La dernière année bissextile remontait à 2016, comme la dernière utilisation du « 49.3 ». Hasard du calendrier : l’annonce de son recours par le premier ministre Edouard Philippe s’est faite un 29 février. « Coup de force » pour les uns, « procédé fourbe » pour les autres. Une fois de plus, les réactions indignées face au « 49.3 » fusent de la gauche comme de la droite, à l’image des deux motions de censure déposées lundi. Depuis 1958, le 49.3 a été dégainé 87 fois, au grand dam des oppositions.

« Le 49.3 s’inscrit dans le cadre du parlementarisme rationalisé »

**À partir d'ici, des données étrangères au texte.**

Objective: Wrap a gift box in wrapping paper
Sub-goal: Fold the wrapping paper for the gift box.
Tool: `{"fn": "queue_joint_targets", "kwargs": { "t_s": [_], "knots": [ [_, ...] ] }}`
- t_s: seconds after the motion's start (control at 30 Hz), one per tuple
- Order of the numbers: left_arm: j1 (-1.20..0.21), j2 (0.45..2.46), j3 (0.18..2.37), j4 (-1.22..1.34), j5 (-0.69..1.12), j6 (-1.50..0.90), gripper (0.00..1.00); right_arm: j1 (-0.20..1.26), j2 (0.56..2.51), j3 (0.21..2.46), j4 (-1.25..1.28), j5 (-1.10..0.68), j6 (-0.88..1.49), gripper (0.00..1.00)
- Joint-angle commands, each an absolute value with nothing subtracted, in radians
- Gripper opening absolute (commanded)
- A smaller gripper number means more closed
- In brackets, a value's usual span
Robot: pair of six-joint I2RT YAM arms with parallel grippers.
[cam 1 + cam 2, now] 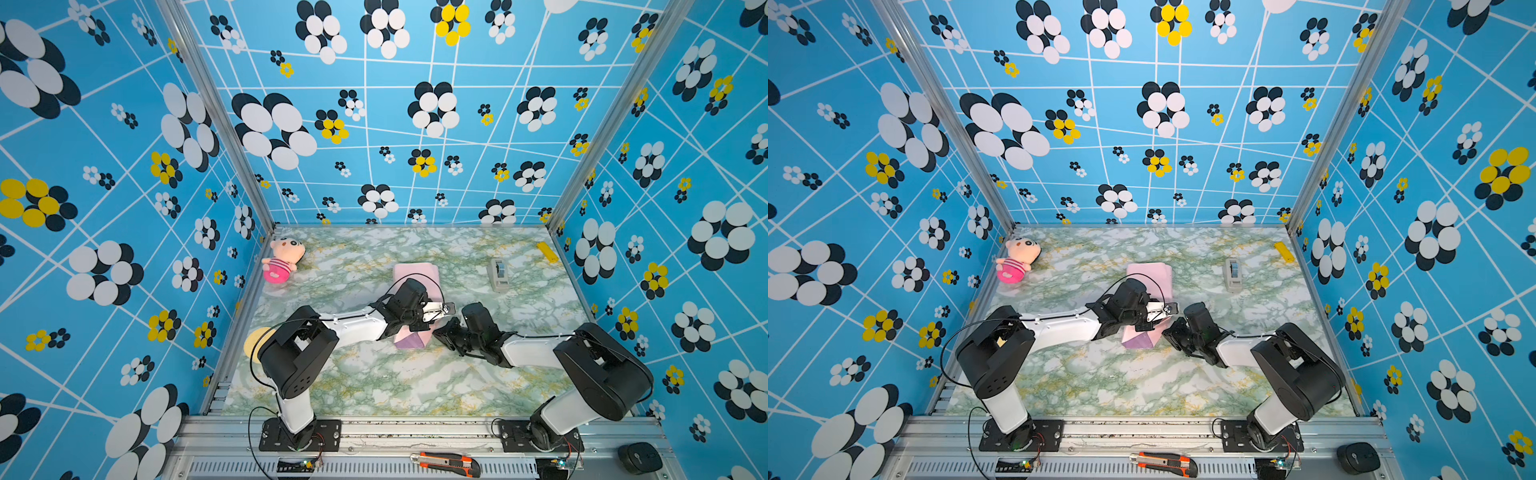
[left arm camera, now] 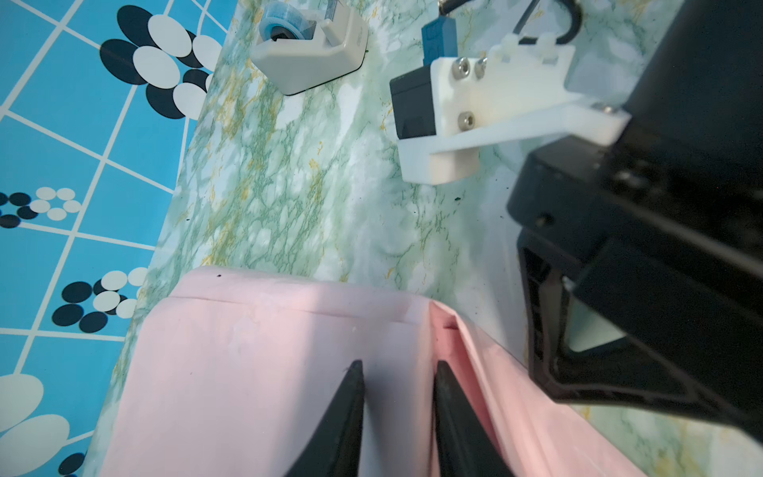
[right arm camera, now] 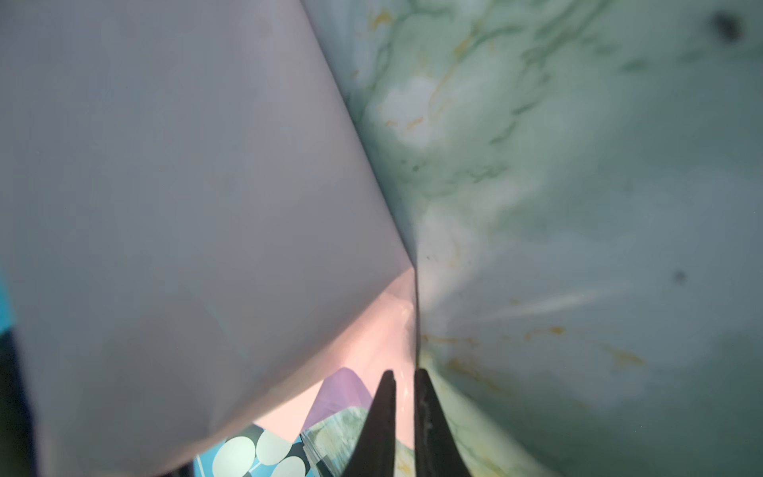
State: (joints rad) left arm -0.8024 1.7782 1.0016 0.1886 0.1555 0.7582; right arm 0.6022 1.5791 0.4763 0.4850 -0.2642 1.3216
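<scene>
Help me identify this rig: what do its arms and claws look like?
The left arm and right arm both have white link shells between bulky black joint housings, on black base plates. Thin black cables loop outside them. The left claw and right claw each have two slim, tapering black fingers. A white bracket carries a wrist camera.

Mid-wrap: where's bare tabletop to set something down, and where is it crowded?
Free: the near strip of table in front of the wrapping paper, and the back strip between plush doll and tape dispenser. Crowded: centre, left end effector and right end effector on it.
</scene>
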Motion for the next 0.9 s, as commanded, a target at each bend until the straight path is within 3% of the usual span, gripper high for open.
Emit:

Pour Priscillia Jensel-Monge, maître de conférence en droit public à l’université d’Aix-Marseille, le 49.3 s’inscrit : « dans le cadre du parlementarisme rationalisé, l’objectif  était à l’époque pour un gouvernement sans majorité de faire passer un texte en force en engageant sa responsabilité ». En 1958, l’idée des principaux élaborateurs de la Constitution de la Vème République, Michel Debré et De Gaulle, était d’aller à l’encontre des IIIème et IVème. Ces dernières consacraient la puissance du Parlement au détriment d’un pouvoir exécutif très affaibli. Ce déséquilibre avait pour conséquence une grande instabilité gouvernementale : en douze ans, la IVème République a vu son gouvernement modifié 24 fois. Pour garantir un exécutif fort, tout un arsenal constitutionnel a été mis en place, au sein duquel on retrouve l’article 49 alinéa 3.    

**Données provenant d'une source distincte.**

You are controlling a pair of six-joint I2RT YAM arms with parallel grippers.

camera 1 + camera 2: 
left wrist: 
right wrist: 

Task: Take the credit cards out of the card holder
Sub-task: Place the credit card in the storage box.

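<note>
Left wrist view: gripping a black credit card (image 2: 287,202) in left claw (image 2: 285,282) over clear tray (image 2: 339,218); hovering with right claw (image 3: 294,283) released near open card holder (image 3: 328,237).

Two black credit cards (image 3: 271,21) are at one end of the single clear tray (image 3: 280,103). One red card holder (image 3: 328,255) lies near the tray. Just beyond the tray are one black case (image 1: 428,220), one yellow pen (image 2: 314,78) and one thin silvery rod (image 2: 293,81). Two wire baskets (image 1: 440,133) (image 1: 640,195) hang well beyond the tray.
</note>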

« Le champion du 49.3 sous la Vème, c’est Rocard ! »

Sa pratique a évolué tout au long de la Vème. Priscillia Jensel-Monge en identifie 3 différentes : « la première était de construire une majorité. Le 49.3 a ensuite été utilisé durant la période 1988-1993 pour pallier l’absence de majorité ».  Au début du second septennat de François Mitterrand, le gouvernement ne disposait que d’une majorité relative. Le 49.3 était alors utilisé pour faire passer ses projets de loi, sans réellement craindre une motion de censure. « Car jamais les groupes minoritaires de la majorité et l’opposition n’allaient s’entendre sur le fait de renverser le gouvernement » explique la publiciste. Or selon l’alinéa 2 du même article 49 de la Constitution, pour aboutir, une motion de censure doit être adoptée par la majorité des députés composant l’Assemblée, soit 289. En trois ans, Michel Rocard alors Premier ministre use à 28 reprises du 49.3. Au total, quinze textes ont été adoptés avec cette méthode.

Enfin, la troisième hypothèse est la plus actuelle : le 49.3 pour lutter contre l’obstruction parlementaire. La procédure est ainsi utilisée par des gouvernements possédant de larges majorités, pour lutter contre les manœuvres dilatoires de l’opposition. Cette utilisation a ainsi permis d’achever l’examen du texte sur le projet de loi de réforme des retraites, sur lequel plus de 41 000 amendements ont été déposés.